Generally, a client is well advised to plan for his or her disability, divorce, withdrawal from the business, or death to avoid adversely affecting his or her family and the other business owners.A business owner may desire to prearrange the disposition of his or her ownership of the business.

If so, then there are a number of questions that must be answered.

• Is the business to be sold?

• What event or events will trigger the sale?

• If the business is to be sold, to whom is it to be sold and what are the price and 

terms of sale?

• Will there be sufficient liquidity for the most likely purchaser to acquire the business?

• Will the selling owner or his or her survivors want to be involved in the business?

After these decisions are made, the business owner's planning attorney can reduce the owner's business succession plan into a legally binding document.
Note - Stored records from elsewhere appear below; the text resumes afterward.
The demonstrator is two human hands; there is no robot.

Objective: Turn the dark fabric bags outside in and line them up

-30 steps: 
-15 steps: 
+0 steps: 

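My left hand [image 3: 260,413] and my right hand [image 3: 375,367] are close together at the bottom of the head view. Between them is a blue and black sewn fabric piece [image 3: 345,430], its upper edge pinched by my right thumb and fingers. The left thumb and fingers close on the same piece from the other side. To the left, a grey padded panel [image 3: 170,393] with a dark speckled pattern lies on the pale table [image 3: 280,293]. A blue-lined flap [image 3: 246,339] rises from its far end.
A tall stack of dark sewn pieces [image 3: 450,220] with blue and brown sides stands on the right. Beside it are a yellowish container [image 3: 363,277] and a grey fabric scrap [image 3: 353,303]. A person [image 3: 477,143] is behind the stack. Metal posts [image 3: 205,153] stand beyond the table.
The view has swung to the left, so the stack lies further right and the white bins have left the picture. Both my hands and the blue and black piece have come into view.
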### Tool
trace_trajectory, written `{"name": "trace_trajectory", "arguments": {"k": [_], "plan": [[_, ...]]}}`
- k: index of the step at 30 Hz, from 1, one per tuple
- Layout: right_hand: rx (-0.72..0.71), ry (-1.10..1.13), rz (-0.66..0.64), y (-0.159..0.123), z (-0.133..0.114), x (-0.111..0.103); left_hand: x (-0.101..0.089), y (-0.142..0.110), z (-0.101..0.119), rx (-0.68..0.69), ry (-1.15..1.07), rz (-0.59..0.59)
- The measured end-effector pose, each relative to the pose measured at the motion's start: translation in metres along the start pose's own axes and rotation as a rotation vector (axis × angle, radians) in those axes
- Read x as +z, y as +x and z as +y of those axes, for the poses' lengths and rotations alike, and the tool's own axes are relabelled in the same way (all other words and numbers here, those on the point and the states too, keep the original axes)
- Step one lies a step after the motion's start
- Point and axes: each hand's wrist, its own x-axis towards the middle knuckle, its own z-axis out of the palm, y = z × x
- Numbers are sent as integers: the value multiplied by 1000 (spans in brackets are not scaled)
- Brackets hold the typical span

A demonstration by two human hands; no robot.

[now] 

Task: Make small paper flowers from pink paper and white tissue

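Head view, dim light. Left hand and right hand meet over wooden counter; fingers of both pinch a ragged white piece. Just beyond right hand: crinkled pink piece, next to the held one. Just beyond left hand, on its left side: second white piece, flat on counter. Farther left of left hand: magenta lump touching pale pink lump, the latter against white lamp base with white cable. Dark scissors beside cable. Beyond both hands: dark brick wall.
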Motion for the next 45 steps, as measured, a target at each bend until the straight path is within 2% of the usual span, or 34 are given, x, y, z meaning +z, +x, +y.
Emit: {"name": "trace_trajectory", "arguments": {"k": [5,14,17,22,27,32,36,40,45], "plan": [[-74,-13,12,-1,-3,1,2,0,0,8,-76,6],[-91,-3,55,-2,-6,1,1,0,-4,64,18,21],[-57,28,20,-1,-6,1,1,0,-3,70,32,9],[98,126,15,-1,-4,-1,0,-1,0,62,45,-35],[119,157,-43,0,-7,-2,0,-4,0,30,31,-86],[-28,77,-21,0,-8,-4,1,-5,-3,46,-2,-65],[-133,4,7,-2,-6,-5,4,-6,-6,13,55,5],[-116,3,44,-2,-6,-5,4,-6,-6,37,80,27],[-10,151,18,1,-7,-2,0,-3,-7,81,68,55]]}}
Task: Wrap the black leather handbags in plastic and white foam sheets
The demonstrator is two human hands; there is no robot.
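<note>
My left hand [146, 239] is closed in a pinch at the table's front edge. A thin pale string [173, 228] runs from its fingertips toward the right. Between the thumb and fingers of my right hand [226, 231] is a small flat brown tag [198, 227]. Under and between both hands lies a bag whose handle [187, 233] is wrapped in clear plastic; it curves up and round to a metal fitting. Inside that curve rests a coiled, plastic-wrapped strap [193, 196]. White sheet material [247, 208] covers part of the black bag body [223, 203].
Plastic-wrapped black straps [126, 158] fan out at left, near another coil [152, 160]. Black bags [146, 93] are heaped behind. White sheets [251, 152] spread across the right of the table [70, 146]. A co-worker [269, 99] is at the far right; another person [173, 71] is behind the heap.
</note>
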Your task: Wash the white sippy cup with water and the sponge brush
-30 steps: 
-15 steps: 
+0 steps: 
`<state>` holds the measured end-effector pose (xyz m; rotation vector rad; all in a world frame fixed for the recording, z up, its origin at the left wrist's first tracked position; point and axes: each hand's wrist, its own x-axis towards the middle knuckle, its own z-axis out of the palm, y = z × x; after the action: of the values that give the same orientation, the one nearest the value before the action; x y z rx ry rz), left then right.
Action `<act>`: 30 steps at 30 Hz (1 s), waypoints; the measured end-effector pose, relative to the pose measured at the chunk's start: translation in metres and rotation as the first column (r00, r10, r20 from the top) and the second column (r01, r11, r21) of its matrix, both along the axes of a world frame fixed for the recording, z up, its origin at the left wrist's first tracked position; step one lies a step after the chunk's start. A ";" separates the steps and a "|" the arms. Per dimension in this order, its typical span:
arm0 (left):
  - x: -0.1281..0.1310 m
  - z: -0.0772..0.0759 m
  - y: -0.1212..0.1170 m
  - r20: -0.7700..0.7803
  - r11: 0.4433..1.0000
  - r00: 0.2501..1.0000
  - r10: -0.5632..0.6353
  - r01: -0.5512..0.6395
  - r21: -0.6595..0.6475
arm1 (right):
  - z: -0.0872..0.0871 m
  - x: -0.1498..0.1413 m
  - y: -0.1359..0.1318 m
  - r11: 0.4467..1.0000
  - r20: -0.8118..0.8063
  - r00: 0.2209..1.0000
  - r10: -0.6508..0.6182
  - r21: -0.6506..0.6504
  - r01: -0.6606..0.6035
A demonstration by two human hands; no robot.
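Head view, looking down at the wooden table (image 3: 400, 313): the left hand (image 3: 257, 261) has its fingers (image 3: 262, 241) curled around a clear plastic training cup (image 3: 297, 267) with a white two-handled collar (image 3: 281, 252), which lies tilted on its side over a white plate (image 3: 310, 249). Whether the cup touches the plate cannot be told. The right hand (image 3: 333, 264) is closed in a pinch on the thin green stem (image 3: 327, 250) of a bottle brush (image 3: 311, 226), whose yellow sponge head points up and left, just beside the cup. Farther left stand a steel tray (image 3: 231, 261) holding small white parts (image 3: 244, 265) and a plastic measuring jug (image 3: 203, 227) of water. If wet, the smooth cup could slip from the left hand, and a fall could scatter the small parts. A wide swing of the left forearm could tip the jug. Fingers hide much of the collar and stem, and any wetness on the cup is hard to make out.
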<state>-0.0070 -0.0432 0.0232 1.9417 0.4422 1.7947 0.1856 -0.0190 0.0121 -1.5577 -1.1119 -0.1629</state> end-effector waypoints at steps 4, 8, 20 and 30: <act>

Even then, the document and the plan should be reviewed periodically to determine if they still meet the needs of the owner and his or her family.

These are just a few of the terms and documents that are important to understand.


Other documents that should be considered in creating 

a comprehensive estate plan include

• Durable powers of attorney

• Living Wills and health care powers of attorney

• Antenuptial agreements

• Qualified retirement plans and IRAs

• Nonqualified plans and salary continuation agreements

• Beneficiary designation forms

• Employment contracts

• Real estate deeds or leases


What should my estate plan include?

Having a well-designed estate plan can provide the peace of mind that comes with knowing you have taken the appropriate steps to ensure that the future of your loved ones is guaranteed.Your estate plan should allow you to plan for your own disability and to give what you have, to whom you want, the way you want, and when you want, while saving tax dollars, court costs, and professional fees. Your estate plan should be uniquely tailored to your specific family needs and should consist of a comprehensive set of documents.Depending on your needs and the size of your estate, your overall estate plan could include an array of documents consisting of various types of trusts, partnerships, corporations, and maybe even limited liability companies. Many planners believe that your estate plan should have as its centerpiece a fully funded Revocable Living Trust agreement that contains instructions for your own care while you are alive and for the care of your loved ones after your death.